The development also comes as the Nyanga North legislator has been caught up in other controversies linked to Telecel Zimbabwe’s acquisition and particularly his claims that he had a mysterious co-funder for the Zarnet transaction, and who was approved by President Robert Mugabe.
“Megawatt… has been mandated by the Information Communication Technology ministry… to lead the review of the above-mentioned contract (Huawei-NMBB contract) with a view to renegotiating some of the terms,” Megawatt chief executive Xiaodong Li said in a letter to Huawei Technologies (Huawei)’s Harare offices.
“It is our understanding that Huawei has received a letter from the ministry notifying you of this mandate and proposed way forward…,” it said.
With the issue under review relating to NetOne’s $218 million tender to upgrade its broadband services in July 2013, Mandiwanzira and Alex Marufu’s board have lurched into controversy after handing the $4 million job to Megawatt without State Procurement Board (SPB) approval.
Crucially, the contract was supposed to be registered with the Reserve Bank of Zimbabwe’s exchange control department committee since the “consultancy fees” were due to be paid into an offshore account.
According to sources, Megawatt’s funds were not only payable into an AfrAsia Bank Limited account in Mauritius, but Li had a previous connection with a losing bidder to the NetOne tender — and in the form of ZTE Corporation.
“Firstly, this company was selected or chosen without board approval and an appointment letter from NetOne, and secondly, it is supposed to objectively review our operations when it is manned by people linked to a Huawei competitor?” queried a source yesterday.

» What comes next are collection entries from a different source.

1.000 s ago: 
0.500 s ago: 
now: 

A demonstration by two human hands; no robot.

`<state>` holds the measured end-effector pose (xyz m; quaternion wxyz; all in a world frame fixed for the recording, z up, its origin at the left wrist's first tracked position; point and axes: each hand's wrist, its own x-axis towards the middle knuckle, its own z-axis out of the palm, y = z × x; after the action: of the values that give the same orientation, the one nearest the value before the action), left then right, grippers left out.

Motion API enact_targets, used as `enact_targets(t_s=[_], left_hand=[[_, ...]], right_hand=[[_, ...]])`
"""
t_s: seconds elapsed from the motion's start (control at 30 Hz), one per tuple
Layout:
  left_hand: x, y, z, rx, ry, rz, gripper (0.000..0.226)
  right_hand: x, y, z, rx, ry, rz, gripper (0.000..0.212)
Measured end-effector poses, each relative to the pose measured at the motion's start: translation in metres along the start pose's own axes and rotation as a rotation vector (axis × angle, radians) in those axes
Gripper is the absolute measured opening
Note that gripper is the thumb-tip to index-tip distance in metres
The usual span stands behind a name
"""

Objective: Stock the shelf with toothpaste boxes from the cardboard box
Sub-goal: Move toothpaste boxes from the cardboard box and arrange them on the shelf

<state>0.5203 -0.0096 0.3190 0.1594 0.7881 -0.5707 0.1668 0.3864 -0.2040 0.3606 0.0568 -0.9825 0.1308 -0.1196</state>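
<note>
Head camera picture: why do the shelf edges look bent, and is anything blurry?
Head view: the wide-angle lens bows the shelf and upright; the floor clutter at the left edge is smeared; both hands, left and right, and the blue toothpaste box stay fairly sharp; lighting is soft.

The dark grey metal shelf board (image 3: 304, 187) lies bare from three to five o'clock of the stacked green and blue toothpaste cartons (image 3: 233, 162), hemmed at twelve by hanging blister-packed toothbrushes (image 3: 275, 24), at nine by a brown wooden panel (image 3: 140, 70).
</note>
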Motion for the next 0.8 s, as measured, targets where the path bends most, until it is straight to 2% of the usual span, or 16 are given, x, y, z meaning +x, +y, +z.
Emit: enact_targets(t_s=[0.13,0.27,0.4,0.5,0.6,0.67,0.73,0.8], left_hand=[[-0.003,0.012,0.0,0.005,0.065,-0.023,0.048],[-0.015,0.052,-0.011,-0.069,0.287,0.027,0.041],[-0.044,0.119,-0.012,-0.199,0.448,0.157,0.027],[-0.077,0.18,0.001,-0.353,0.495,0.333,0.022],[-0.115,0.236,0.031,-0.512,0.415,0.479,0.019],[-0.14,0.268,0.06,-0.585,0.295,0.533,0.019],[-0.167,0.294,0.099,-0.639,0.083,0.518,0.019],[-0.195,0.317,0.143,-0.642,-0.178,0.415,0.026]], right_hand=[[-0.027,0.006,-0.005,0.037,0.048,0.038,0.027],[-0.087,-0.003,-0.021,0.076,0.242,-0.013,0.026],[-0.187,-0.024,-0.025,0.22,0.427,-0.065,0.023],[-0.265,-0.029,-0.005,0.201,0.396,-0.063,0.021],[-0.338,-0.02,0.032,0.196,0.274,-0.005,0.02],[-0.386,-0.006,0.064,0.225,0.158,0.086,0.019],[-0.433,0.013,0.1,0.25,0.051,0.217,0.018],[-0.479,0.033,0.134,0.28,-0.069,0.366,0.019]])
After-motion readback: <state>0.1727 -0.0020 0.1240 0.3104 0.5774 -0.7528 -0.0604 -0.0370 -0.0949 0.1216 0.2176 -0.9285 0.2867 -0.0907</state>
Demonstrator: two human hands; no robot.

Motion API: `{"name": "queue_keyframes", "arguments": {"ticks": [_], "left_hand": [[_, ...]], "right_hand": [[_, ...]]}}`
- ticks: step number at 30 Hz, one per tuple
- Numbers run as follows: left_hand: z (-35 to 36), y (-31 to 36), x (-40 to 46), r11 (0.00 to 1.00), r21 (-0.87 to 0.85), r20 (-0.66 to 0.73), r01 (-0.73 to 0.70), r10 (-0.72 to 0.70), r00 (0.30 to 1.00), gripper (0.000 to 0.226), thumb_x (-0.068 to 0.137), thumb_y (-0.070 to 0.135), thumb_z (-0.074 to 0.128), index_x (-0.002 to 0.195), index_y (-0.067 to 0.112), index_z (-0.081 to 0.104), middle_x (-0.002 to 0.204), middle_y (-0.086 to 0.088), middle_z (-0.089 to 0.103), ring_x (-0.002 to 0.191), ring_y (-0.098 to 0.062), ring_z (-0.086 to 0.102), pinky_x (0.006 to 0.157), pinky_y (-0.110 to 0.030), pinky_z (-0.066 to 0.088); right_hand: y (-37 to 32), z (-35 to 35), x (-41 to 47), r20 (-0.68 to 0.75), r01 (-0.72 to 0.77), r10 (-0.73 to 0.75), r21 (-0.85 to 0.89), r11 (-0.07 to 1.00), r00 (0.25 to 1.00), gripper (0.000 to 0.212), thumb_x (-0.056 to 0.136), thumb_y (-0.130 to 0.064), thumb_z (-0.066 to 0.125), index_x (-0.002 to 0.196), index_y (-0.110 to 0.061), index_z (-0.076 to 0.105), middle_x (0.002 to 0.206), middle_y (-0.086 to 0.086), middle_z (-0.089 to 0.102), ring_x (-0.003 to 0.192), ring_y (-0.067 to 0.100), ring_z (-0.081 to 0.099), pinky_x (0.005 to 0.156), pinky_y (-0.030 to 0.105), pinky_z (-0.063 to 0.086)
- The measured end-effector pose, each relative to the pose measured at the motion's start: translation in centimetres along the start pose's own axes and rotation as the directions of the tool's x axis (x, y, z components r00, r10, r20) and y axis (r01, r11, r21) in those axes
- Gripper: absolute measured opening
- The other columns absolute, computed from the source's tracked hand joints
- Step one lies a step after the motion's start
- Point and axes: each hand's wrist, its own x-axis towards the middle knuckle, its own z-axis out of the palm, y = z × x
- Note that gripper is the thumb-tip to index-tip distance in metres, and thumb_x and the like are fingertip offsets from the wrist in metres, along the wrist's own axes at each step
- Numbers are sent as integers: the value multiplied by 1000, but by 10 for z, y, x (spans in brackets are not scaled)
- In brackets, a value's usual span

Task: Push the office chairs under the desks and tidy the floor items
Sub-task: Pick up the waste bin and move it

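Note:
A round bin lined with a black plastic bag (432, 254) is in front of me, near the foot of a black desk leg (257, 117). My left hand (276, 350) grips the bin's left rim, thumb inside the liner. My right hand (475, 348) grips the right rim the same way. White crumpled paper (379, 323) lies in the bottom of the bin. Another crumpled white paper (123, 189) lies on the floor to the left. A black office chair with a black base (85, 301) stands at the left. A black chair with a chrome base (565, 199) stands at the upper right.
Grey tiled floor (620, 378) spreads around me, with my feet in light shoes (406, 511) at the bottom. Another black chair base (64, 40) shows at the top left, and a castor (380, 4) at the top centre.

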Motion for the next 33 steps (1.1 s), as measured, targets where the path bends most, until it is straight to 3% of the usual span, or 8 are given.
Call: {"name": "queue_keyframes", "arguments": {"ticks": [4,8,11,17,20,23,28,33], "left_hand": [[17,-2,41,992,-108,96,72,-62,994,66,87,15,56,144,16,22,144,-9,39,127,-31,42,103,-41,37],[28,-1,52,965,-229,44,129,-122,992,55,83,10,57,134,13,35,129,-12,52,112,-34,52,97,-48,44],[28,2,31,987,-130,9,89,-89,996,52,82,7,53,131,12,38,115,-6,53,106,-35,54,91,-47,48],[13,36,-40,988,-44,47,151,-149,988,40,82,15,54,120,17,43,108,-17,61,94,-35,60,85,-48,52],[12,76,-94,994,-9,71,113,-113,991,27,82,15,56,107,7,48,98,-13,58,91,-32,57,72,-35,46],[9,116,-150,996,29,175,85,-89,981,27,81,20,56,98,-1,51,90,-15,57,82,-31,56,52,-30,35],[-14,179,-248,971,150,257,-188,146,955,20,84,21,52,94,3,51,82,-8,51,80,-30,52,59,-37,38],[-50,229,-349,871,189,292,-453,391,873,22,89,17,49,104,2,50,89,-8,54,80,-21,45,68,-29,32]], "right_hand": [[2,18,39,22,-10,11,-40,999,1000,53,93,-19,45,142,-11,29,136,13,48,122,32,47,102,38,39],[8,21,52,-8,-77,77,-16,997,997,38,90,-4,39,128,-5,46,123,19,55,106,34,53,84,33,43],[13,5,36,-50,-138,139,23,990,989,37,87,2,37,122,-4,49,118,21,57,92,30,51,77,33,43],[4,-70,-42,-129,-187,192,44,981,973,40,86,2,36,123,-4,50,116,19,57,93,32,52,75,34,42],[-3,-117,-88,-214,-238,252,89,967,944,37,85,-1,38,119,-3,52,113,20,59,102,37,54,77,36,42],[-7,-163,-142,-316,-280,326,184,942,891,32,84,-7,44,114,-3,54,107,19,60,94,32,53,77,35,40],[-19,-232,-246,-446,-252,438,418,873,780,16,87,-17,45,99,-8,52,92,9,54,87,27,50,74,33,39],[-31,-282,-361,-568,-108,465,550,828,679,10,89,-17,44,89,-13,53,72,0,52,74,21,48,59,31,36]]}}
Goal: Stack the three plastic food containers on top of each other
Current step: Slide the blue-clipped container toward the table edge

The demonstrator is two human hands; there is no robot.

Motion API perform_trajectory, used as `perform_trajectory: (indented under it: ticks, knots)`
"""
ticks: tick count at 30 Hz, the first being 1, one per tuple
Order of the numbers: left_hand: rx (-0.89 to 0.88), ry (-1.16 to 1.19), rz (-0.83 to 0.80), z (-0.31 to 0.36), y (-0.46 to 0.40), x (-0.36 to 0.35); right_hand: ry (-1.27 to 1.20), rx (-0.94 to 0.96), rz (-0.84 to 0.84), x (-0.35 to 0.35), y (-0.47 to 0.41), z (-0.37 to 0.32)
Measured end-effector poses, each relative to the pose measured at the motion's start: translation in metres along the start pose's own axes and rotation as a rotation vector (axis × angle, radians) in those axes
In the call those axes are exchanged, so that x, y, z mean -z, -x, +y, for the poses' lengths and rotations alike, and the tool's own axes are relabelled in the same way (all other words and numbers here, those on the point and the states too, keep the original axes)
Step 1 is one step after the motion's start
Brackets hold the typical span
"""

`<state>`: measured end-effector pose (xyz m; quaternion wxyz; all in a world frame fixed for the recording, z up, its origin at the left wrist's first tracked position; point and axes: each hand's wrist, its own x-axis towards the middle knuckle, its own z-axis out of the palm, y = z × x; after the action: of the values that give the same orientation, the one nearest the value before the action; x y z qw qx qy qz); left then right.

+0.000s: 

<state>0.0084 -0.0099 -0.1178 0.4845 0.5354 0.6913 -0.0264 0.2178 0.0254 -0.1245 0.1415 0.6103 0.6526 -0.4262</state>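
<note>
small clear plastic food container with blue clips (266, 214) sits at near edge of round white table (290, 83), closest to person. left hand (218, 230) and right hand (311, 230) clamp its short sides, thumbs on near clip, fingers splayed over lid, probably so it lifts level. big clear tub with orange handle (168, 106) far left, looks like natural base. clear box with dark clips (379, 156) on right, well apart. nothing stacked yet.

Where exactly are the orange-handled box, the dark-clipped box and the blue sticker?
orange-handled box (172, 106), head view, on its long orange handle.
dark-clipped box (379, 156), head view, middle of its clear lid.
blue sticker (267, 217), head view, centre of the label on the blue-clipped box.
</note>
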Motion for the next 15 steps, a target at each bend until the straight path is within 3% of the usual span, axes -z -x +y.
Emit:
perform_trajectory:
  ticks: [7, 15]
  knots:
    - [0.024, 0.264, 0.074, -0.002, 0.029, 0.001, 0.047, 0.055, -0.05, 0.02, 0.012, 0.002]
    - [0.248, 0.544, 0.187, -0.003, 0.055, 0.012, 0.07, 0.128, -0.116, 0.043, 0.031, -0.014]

“So, this whole brouhaha about inflated base station acquisitions came about after NetOne managing director Reward Kangai, and company refused to honour Megawatt’s invoices purely on account of possible violation of due procedure, hence the current acrimony between the long-serving chief executive and Mandiwanzira’s proxies at the firm,” they said.
While attempts to secure comment from the South African-based Li were fruitless as he was said to be in China, Mandiwanzira stressed in Parliament yesterday that the NetOne board would remain seized with investigating potential cases of fraud emanating from dodgy procurements.
“We are not saying anyone is guilty, but the board is just doing its job (through the current investigations) to ensure that all the potential financial loopholes are plugged,” Mandiwanzira said.
In terms of their contract, Li said they expected the Huawei contract review process to be “concluded within the shortest possible time”.
“We look forward to… structuring a transaction that will be mutually beneficial for the government, Huawei and NetOne customers,” the Megawatt boss added.
Meanwhile, the multi-million dollar contract has always been under spotlight after a South Africa-based businessman Tafadzwa Muguti dragged the State-owned mobile operator and the SPB to court for giving the Chinese firm the deal without public tendering. However, the matter was later withdrawn, thus paving the way for NetOne’s expansion programme.